Whether Gametophytes are Reduced or Unreduced in Angiosperms Might Be Determined Metabolically.

In angiosperms, meiotic failure coupled with the formation of genetically unreduced gametophytes in ovules (apomeiosis) constitute major components of gametophytic apomixis. These aberrant developmental events are generally thought to be caused by mutation. However, efforts to locate the responsible mutations have failed. Herein, we tested a fundamentally different hypothesis: apomeiosis is a polyphenism of meiosis, with meiosis and apomeiosis being maintained by different states of metabolic homeostasis. Microarray analyses of ovules and pistils were used to differentiate meiotic from apomeiotic processes in Boechera (Brassicaceae). Genes associated with translation, cell division, epigenetic silencing, flowering, and meiosis characterized sexual Boechera (meiotic). In contrast, genes associated with stress responses, abscisic acid signaling, reactive oxygen species production, and stress attenuation mechanisms characterized apomictic Boechera (apomeiotic). We next tested whether these metabolic differences regulate reproductive mode. Apomeiosis switched to meiosis when premeiotic ovules of apomicts were cultured on media that increased oxidative stress. These treatments included drought, starvation, and H2O2 applications. In contrast, meiosis switched to apomeiosis when premeiotic pistils of sexual plants were cultured on media that relieved oxidative stress. These treatments included antioxidants, glucose, abscisic acid, fluridone, and 5-azacytidine. High-frequency apomeiosis was initiated in all sexual species tested: Brassicaceae, Boechera stricta, Boechera exilis, and Arabidopsis thaliana; Fabaceae, Vigna unguiculata; Asteraceae, Antennaria dioica. Unreduced gametophytes formed from ameiotic female and male sporocytes, first division restitution dyads, and nucellar cells. These results are consistent with modes of reproduction and types of apomixis, in natural apomicts, being regulated metabolically.

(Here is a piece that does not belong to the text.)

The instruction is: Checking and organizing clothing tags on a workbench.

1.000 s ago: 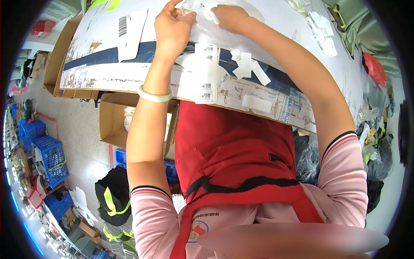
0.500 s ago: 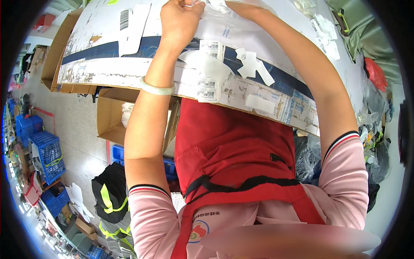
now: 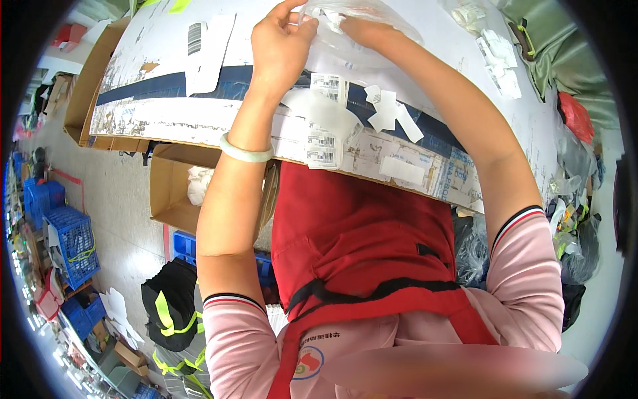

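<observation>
A clear plastic bag [image 3: 397, 18] lies at the far side of the cardboard-covered table [image 3: 159, 113]. My left hand [image 3: 282, 53] is closed on the bag's left edge, thumb and fingers curled together. My right hand [image 3: 364, 32] reaches inside the bag, its wrist covered by the thin film. At its fingertips is a small white bundle [image 3: 330, 18] that looks like folded tags or paper; its kind is hard to make out, and the fingers are partly hidden. Nearer me, barcode label sheets [image 3: 323, 146] and torn white paper pieces [image 3: 385, 110] lie along the table's front edge.
A long white card with a barcode [image 3: 209, 56] lies left of my hands. White bundles [image 3: 500, 63] sit at the right. Below the table stands an open cardboard box [image 3: 174, 189]; blue crates [image 3: 72, 243] are farther left. Grey-green cloth [image 3: 558, 40] hangs at the right.
My right hand has gone deeper into the bag, toward my left hand, reaching the white bundle. The bag now shows more fully; the whole view has shifted slightly.
</observation>
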The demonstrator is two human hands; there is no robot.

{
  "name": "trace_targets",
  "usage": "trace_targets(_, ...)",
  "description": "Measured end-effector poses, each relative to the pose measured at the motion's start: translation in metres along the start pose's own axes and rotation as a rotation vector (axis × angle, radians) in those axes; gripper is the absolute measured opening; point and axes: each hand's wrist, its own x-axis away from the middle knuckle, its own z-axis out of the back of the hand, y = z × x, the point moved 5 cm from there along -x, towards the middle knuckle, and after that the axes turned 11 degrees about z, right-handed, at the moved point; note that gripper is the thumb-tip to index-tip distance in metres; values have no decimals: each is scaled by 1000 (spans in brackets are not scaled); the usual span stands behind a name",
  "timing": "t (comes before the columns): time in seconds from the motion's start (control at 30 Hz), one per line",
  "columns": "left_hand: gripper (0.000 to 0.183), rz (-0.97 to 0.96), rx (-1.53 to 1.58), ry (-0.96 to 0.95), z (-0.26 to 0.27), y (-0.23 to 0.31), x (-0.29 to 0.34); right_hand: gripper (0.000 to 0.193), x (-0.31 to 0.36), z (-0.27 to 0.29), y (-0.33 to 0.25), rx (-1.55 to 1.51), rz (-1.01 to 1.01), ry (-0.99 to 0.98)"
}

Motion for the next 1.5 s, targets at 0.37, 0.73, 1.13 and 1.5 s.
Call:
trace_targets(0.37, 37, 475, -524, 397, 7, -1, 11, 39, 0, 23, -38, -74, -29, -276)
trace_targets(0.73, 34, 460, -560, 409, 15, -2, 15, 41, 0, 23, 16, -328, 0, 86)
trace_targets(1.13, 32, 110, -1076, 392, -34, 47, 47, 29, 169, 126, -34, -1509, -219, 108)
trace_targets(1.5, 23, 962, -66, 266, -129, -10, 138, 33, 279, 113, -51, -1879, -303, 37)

Apospory and Diplospory in Diploid Boechera (Brassicaceae) May Facilitate Speciation by Recombination-Driven Apomixis-to-Sex Reversals.

Apomixis (asexual seed formation) in angiosperms occurs either sporophytically, through adventitious embryony, or gametophytically, where an unreduced female gametophyte (embryo sac) forms and produces an unreduced egg that develops into an embryo parthenogenetically. Multiple types of gametophytic apomixis occur, and these are differentiated based on where and when the unreduced gametophyte forms, a process referred to as apomeiosis. Apomeiotic gametophytes form directly from ameiotic megasporocytes, as in Antennaria-type diplospory, from unreduced spores derived from 1st division meiotic restitutions, as in Taraxacum-type diplospory, or from cells of the ovule wall, as in Hieracium-type apospory. Multiple types of apomeiosis occasionally occur in the same plant, which suggests that the different types occur in response to temporal and/or spatial shifts in termination of sexual processes and onset timing of apomeiosis processes. To better understand the origins and evolutionary implications of apomixis in Boechera (Brassicaceae), we determined apomeiosis type for 64 accessions representing 44 taxonomic units. Plants expressing apospory and diplospory were equally common, and these generally produced reduced and unreduced pollen, respectively. Apospory and diplospory occurred simultaneously in individual plants of seven taxa. In Boechera, apomixis perpetuates otherwise sterile or semisterile interspecific hybrids (allodiploids) through multiple generations. Accordingly, ample time, in these multigenerational clones, is available for rare meioses to produce haploid, intergenomically recombined male and female gametes. The fusion of such gametes could then produce segmentally autoploidized progeny. If sex re-emerges among such progeny, then new and genomically unique sexual species could evolve. Herein, we present evidence that such apomixis-facilitated speciation is occurring in Boechera, and we hypothesize that it might also be occurring in facultatively apomictic allodiploids of other angiospermous taxa.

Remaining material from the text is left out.